Three months later, the first commercial gasometer – a large container where natural gas is stored – was completed near the creek. The gas is conducted …

“25 feet in lead pipe and discharged into a vat six by eight, and four feet deep, excavated out of a solid rock, and which is filled with water. Over this vat is suspended the gasometer, which is constructed out of sheet-iron and will hold upwards of 1,200 gallons, in such a manner that when it is sufficiently filled it rises within two or three inches of the top of the water, when the overplus of the gas escapes under its edge – and as it is drawn off for use, the gasometer again settles down into the vat.

A wall and an arch of substantial masonry are erected over the gasometer, with doors for the admission of the curious. The gas being conducted into the buildings in lead pipes is then conveyed to any part of the building by means of tin tubes, at the end of which is a ‘burner,’ of different construction, from which the gas is emitted through holes about the size of a small knitting needle, and which affords as much light as two common candles.”

A village resident who lived on West Main hill described what she observed when she looked down over the valley of the creek – that “their east windows were bright at night from the light of the wonderful gas spring, that people came to see from far and near. There was a tank of water and in the middle there was something that looked like an old candlestick. This was kept plugged up during the day; at night, the plug was taken out and the gas lighted. The bright flames lighted everything for a long distance around.”

By November 1825, 36 gas lights now burned in the village, with the potential of up to 150 lights to be produced from this.

Seeing the profitability to be made, Hart formed a private gas company to market the gas to paying customers. Around this time, there was an attempt to illuminate the lighthouse on the shores of Lake Erie in Dunkirk, N.Y., with gas “in the same manner that a part of this village [Fredonia] is now supplied,” the Fredonia Censor reported on Nov. 30, 1825.

Wooden logs were laid from William Hart’s well for two miles to the Lake Erie shoreline. However, because the well was roughly 150 feet higher than the shoreline – and because gas resists flowing downhill (unless it is under pressure) – the gas, moving through the leaky wooden pipes, flowed only halfway to the lighthouse.
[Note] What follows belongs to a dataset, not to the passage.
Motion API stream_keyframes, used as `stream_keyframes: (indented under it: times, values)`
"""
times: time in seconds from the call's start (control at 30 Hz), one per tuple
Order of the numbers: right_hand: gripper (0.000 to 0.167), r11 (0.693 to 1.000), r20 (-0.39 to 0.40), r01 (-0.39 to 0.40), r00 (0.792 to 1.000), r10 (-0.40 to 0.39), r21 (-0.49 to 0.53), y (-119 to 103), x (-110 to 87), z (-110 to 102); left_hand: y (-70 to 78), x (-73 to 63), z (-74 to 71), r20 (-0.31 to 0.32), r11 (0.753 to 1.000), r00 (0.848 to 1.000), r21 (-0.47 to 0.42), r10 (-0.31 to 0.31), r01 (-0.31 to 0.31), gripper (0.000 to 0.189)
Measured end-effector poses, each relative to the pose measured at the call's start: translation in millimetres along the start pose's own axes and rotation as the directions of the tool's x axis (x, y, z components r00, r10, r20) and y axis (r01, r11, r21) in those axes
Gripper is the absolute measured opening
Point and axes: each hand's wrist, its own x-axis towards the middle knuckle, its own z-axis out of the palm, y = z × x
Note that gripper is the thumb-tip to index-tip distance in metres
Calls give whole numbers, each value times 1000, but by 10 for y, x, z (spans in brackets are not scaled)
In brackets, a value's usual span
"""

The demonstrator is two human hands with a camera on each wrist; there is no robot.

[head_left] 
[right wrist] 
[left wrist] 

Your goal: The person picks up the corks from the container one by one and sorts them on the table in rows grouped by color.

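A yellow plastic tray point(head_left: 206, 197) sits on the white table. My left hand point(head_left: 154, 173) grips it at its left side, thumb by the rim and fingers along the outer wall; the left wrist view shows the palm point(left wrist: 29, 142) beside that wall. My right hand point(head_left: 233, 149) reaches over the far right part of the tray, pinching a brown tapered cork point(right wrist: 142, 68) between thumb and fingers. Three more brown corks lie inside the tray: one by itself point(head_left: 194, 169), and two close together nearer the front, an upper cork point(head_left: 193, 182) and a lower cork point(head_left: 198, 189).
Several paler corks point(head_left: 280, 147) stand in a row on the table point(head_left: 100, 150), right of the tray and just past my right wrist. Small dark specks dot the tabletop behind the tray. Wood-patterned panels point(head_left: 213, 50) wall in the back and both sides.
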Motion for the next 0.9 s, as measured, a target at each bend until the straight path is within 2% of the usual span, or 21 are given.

In 1829 Fredonia was incorporated as a village – and apparently thought the usage of the natural gas as a merging industry was significant because they also adopted the five burner seal as the official village seal, each burner representing the first lights lit in Fredonia.

The seal is still used today.

While in Fredonia, one of the homes Hart lived in was 50 Forest Place. It is the home situated at the corner of Hart St. and Forest Place. It is said that Hart, due to poor health, changed professions and became a nursery operator, where he was known for his beautiful flower garden that expanded from the back of his home down to the creek. The grandmother of one of the employees of the local museum described the garden as nothing but red roses that seemed to go on and on.

Hart also ran a small amusement park and spa baths, with hot water located along the creek. No account could be found as to the source of this heated water.

Was it possible Hart used the natural gas to heat the baths?

In 1838, Hart and his family moved to Buffalo, where it was reported that he was a successful and prosperous businessman. Census records from 1850 show William Hart living in the Fifth ward of Buffalo with his occupation being a “merchant.” By the 1860 census his family and his now-married son’s family had moved to ward 10, the wealthy section of Buffalo. Both Hart and his son Austin recorded their occupations as “gas furnisher.”